## [TASK DETAILS]
Please repeat the lines below, exactly and only, from the one that holds "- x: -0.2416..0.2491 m" through the one that holds "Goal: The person".

--- SUPPLIED MATERIAL ---

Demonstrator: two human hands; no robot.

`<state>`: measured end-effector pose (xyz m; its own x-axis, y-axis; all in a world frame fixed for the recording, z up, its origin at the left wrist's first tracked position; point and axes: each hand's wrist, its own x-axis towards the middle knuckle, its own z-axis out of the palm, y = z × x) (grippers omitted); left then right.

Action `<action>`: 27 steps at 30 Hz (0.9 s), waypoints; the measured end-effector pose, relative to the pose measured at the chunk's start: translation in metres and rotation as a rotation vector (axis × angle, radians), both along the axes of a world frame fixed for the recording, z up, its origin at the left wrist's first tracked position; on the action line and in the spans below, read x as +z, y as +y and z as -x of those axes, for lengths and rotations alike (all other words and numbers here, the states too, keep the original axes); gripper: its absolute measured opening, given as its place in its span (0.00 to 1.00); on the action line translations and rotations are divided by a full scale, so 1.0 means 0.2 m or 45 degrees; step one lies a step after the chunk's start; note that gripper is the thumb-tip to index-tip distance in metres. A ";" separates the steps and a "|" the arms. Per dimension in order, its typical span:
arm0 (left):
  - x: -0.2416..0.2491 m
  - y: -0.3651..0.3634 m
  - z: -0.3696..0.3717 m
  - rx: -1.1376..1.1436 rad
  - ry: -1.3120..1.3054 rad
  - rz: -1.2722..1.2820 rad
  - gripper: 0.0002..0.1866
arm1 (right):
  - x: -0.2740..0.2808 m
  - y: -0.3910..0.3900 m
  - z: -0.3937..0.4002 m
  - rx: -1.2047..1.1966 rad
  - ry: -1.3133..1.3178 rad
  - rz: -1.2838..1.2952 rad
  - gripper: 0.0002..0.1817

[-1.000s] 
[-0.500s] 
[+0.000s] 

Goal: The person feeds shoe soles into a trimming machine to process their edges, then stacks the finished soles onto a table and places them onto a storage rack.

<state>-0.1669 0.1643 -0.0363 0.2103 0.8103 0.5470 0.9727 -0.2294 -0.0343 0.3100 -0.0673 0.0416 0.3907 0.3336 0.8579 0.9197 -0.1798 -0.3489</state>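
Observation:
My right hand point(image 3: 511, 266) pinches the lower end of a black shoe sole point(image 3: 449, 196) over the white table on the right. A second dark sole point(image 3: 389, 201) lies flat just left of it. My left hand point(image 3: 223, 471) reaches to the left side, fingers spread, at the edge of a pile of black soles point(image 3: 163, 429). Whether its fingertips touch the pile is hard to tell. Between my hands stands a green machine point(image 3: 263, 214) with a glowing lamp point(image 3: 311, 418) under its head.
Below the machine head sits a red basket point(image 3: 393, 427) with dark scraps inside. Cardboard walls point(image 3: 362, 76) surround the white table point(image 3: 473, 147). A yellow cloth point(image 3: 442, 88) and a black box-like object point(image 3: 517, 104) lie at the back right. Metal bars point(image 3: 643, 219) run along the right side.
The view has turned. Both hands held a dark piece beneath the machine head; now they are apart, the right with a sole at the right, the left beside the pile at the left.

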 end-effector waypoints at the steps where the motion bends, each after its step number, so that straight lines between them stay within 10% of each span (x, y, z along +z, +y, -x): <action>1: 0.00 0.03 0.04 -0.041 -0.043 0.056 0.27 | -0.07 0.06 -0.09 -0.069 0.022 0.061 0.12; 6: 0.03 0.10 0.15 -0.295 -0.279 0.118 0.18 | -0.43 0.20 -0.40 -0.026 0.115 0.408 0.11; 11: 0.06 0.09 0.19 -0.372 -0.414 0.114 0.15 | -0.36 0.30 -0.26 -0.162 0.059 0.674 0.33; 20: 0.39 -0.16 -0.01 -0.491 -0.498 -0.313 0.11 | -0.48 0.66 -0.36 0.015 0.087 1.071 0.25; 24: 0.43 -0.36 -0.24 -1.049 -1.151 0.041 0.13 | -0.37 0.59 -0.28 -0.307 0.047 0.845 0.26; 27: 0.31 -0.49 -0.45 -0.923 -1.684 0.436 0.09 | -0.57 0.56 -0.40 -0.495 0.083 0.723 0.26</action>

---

## [EXERCISE SOLUTION]
  - x: -0.2416..0.2491 m
  - y: -0.3651..0.3634 m
  - z: -0.3696..0.3717 m
  - rx: -1.1376..1.1436 rad
  - ry: -1.3120..1.3054 rad
  - rz: -1.2722..1.2820 rad
  - gripper: 0.0002..0.1866
arm1 (right):
  - x: -0.2740..0.2808 m
  - y: -0.3910..0.3900 m
  - z: -0.3937..0.4002 m
  - rx: -1.2047..1.1966 rad
  - ry: -1.3133..1.3178 rad
  - rz: -1.2838..1.2952 rad
  - gripper: 0.0002..0.1817

[-1.000s] 
[-0.500s] 
[+0.000s] 

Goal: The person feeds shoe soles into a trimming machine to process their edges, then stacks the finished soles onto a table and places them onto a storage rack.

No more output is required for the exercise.